He got another tired smile. "Damn thing . . . came from right up unner us . . ."
Jack just nodded. "Not your fault, captain."
"My bird, my fault." His eyes slipped back to his helmet, still in Jack's hands. "In the visor . . ."
Jack obediently spun the helmet around – and confirmed his suspicion that the pilot was named Alec – and flipped up the solar visor. Between the interior casing and the visor attachment, he saw a corner of white, and Jack gently teased it out. It was a photograph, still in pretty decent shape, and Jack grinned down at the brunette smiling back at him before he held the photo in front of the pilot.
Boone surprised him by picking up his left arm and taking it. The man's face crumpled a little, but as soon as he had it, he eased himself back into his previous position, and tilted it so he could see her properly.
"Beautiful lady," Jack told him, and he meant it.
"The best," Alec informed him in that same soft voice. "Millie. She makes the best . . . damn sangria you ever had."
Jack startled himself by chuckling. "Sangria? That little lady looks like she was born and raised in Cincinnati. Don't you people violate spaghetti with chili or somethin'?"
The pilot just raised his eyebrows a little. "S'weird ol' family recipe. That shit's just 'mazin'."
"You want some water? I mean, it ain't sangria but I can raid the MREs for a flavor pack . . ."
The pilot gave a short, sharp exhale, and his eyebrows bunched. Once it passed, he managed to swallow again.
"God no. You tryin' . . . t'kill me?" He waited a beat, long enough to make Jack good and uncomfortable, then a little grin bent his lips. "Gotcha."
Jack blew out a sigh. "That is one dark sense of humor you got there, son."
Boone made a small noise in the back of his throat, and Jack chose to believe it was agreement.
"Alright, this is how this is gonna go," Jack told him, setting the helmet to the side. "You're gonna suck on one of these fentanyl lollipops that I'm sure tastes just like Millie's sangria, and I'm gonna shoot you up to your eyebrows with the hard stuff. Then we're gonna move this panel. Once we get you outta there –"
"No sir."
Jack broke off, having fished one of the aforementioned sticks out of the kit, and regarded the man in front of him. He hadn't moved, eyes still on the photograph, and his blinks were slow. Still, he looked like he knew exactly what he was saying.
"Come on, cap, we ain't leavin' ya here. We gotta blow the bird."
Alec gave a little sigh. "Think it'll be . . . open casket?"
He weighed the odds. ". . . nah. I don't think we're gettin' outta this hole for a couple days.

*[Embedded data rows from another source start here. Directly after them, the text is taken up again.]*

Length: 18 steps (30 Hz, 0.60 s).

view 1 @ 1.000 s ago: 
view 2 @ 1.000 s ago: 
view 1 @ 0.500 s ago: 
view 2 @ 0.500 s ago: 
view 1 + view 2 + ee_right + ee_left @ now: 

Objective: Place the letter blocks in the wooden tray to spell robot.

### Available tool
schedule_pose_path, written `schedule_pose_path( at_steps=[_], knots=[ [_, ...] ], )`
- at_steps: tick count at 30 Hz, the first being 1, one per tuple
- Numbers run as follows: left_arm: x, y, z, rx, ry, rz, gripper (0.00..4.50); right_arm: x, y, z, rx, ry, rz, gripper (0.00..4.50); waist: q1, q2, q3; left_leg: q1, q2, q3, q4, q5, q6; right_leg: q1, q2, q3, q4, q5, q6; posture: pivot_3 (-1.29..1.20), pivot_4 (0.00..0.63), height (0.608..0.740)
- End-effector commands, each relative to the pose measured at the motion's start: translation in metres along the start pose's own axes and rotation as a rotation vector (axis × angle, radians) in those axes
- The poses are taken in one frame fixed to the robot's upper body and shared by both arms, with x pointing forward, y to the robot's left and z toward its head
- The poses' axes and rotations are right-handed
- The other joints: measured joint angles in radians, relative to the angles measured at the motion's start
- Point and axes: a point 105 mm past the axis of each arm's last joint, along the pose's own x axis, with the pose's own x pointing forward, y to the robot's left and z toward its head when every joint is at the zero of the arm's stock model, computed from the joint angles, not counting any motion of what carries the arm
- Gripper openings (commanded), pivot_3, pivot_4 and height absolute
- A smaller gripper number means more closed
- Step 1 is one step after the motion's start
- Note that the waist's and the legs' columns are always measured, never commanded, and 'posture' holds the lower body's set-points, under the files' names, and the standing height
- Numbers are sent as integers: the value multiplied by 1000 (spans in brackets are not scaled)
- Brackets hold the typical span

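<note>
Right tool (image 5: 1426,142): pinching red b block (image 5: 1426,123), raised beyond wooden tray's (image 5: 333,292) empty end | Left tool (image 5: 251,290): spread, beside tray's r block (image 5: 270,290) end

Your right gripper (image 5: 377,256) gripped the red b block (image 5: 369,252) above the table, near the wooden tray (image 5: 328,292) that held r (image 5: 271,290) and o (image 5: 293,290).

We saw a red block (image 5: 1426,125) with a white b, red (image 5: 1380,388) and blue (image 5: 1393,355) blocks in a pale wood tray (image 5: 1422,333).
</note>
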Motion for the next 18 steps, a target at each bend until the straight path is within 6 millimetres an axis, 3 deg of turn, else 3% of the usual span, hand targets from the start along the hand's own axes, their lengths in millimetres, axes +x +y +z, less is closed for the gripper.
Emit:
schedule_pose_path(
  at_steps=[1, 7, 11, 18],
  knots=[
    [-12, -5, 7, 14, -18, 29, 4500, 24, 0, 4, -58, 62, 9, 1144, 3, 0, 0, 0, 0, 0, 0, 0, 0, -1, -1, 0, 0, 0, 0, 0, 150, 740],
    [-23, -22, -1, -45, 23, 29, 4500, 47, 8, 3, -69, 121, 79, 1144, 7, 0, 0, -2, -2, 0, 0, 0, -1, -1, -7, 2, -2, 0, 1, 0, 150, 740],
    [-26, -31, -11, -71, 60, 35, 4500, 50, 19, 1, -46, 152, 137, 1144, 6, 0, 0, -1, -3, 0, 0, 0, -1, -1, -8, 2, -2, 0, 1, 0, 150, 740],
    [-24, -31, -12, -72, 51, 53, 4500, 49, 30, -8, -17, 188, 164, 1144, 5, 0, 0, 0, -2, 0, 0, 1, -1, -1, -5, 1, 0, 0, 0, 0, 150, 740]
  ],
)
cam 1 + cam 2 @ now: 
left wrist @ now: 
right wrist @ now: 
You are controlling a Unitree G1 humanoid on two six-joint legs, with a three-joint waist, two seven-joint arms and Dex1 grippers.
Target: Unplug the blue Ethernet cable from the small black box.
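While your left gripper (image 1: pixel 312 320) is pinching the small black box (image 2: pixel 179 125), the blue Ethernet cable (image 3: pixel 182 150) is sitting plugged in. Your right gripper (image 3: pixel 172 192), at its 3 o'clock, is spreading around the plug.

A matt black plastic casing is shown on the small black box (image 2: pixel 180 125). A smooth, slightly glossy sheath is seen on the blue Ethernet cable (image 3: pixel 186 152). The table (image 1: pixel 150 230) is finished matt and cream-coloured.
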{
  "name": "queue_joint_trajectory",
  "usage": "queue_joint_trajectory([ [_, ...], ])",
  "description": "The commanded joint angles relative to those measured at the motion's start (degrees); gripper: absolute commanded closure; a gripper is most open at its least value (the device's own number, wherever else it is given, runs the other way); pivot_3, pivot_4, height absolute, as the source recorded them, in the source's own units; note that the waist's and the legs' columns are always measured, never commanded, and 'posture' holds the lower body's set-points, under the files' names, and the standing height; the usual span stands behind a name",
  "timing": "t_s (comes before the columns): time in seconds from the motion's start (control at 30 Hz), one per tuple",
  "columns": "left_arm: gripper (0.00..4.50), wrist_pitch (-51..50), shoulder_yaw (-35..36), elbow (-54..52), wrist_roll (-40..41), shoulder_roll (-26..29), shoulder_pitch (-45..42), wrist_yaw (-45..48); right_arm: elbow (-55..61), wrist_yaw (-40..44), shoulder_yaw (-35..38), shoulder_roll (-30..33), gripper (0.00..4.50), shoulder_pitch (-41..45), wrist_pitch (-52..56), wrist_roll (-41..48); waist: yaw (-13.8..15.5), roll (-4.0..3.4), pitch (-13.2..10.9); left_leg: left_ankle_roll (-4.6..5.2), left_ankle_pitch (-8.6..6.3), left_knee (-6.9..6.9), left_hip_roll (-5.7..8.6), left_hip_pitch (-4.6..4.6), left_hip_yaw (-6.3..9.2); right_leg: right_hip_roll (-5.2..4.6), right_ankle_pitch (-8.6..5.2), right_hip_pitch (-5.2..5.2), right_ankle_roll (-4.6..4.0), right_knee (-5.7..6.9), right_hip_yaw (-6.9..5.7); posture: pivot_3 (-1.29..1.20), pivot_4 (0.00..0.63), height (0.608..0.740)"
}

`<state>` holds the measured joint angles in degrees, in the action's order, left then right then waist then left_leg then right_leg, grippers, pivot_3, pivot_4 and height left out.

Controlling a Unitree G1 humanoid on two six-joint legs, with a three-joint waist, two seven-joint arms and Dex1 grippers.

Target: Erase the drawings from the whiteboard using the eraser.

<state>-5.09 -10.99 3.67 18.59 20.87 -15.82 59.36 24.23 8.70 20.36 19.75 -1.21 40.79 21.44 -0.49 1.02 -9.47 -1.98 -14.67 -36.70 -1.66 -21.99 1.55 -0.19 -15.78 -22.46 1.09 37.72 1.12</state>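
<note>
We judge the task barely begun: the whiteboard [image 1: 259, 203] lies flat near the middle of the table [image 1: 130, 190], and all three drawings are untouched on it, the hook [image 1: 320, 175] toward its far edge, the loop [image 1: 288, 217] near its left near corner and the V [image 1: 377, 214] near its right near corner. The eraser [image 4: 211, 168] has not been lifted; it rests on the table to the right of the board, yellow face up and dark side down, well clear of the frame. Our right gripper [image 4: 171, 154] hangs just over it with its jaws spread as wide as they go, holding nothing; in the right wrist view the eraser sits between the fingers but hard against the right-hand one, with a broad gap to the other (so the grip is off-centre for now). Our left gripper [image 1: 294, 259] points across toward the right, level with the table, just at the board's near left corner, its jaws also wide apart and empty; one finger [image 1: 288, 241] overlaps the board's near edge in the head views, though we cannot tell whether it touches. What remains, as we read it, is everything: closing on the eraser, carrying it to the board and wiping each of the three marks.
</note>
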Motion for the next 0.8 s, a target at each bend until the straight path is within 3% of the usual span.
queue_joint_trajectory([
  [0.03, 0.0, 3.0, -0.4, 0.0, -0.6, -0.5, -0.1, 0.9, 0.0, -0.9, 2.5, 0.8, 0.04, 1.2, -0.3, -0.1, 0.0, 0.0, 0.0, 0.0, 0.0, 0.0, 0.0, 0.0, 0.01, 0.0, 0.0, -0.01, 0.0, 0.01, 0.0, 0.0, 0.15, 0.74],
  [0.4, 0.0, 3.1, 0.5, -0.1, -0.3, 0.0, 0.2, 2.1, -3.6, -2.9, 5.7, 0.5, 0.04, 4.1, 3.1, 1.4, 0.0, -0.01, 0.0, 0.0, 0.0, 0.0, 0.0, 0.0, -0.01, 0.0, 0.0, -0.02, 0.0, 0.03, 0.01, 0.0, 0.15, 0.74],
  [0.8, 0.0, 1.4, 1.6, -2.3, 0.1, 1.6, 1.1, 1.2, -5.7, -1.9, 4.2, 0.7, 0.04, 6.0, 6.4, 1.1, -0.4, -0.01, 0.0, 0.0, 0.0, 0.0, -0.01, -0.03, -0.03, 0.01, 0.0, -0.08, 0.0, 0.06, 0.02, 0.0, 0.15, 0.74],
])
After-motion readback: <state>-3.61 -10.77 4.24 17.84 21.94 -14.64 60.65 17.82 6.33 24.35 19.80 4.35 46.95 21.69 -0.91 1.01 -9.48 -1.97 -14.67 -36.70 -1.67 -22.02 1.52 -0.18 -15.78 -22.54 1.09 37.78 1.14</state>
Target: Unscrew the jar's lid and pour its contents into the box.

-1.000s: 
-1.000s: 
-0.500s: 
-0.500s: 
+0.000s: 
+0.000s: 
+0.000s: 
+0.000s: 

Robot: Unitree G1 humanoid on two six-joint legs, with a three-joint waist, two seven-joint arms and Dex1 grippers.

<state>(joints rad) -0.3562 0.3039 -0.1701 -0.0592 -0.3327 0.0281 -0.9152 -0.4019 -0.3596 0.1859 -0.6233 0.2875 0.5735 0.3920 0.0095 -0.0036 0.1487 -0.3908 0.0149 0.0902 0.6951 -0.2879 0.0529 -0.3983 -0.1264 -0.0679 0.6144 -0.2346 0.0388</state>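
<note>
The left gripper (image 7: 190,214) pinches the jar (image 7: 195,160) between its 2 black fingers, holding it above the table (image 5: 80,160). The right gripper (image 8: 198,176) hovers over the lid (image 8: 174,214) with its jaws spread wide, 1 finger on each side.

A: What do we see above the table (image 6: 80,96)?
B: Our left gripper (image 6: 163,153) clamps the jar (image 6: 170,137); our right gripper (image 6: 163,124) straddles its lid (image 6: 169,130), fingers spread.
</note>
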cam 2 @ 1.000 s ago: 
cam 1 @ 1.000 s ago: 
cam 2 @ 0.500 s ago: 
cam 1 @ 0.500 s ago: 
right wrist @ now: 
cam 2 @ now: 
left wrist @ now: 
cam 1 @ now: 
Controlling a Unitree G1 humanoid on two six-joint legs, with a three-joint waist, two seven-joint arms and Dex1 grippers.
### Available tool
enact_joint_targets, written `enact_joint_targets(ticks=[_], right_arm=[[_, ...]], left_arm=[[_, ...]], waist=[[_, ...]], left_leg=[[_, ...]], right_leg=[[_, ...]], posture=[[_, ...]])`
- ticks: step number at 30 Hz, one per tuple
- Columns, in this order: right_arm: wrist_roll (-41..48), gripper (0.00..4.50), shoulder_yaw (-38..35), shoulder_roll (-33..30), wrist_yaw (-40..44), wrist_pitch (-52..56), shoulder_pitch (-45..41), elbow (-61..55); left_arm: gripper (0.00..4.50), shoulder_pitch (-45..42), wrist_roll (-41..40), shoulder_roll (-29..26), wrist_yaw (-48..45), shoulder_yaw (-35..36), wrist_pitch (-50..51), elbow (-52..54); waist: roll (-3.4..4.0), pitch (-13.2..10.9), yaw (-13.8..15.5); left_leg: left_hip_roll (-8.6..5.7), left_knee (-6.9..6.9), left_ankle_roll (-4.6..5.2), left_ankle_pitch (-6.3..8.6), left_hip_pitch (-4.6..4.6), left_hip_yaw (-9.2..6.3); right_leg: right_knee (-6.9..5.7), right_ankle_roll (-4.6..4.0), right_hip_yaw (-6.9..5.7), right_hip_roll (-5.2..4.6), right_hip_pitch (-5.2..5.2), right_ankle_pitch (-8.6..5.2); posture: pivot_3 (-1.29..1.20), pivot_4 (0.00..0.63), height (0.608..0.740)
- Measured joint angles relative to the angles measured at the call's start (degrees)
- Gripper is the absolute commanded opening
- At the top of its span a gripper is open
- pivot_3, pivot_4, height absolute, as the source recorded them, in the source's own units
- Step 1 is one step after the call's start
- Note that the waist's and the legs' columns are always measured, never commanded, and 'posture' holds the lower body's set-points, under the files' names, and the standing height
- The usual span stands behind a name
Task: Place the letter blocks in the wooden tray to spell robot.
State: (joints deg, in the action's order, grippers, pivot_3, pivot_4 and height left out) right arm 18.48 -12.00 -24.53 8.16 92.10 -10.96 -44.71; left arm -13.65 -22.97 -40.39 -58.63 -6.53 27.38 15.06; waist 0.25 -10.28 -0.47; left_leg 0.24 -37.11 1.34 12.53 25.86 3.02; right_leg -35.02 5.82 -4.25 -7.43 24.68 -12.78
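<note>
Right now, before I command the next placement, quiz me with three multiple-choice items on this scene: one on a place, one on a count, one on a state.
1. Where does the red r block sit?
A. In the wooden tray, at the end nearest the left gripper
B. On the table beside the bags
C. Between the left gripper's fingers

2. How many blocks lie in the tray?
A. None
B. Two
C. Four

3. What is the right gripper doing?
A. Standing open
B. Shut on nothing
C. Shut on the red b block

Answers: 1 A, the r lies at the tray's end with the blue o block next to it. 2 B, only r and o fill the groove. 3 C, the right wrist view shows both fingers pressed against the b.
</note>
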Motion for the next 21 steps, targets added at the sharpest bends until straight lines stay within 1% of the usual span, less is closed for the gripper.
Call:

They'll getcha on ice back at the FOB, but the heat . . ." No amount of mortician's putty could undo the swell of two days' cookin' in a body bag.
"Save the . . . good stuff for them."
Jack found himself shaking his head. "You don't mean that, man, and I ain't gonna pull you outta here like that."
". . . what . . . snake eater like you can't stomach it?" Another half-smile. "I don't even got a stomach . . . t'stomach it with."
Jack couldn't help it. He laughed. Then he finished unwrapping the lozenge. It was longer than a toothpick, with what looked like a small white earplug on one end, and a little cannister on the other. "Jesus, dude. Now I definitely want to see what you're like on Unkie White."
He thought the guy was gonna fight him, but the pilot opened his mouth and accepted the lozenge, and Jack tucked the earplug-looking side between his cheek and lower gums. The pilot gave it a half-hearted suck, then pulled a face.
"This is not sangria, you fuckin' liar."
Jack gave him a confused look, then made a show of inspecting the wrapper. "Oh, yeah. My bad. Says it right here, this one's ass flavored ass."
The pilot almost choked, but then his face contorted with pain, and Jack actually did feel like an ass.
"Sorry, man, I'm sorry-"
When the pilot could speak again, he pried his eyes open. "Couldja . . . do me a favor?"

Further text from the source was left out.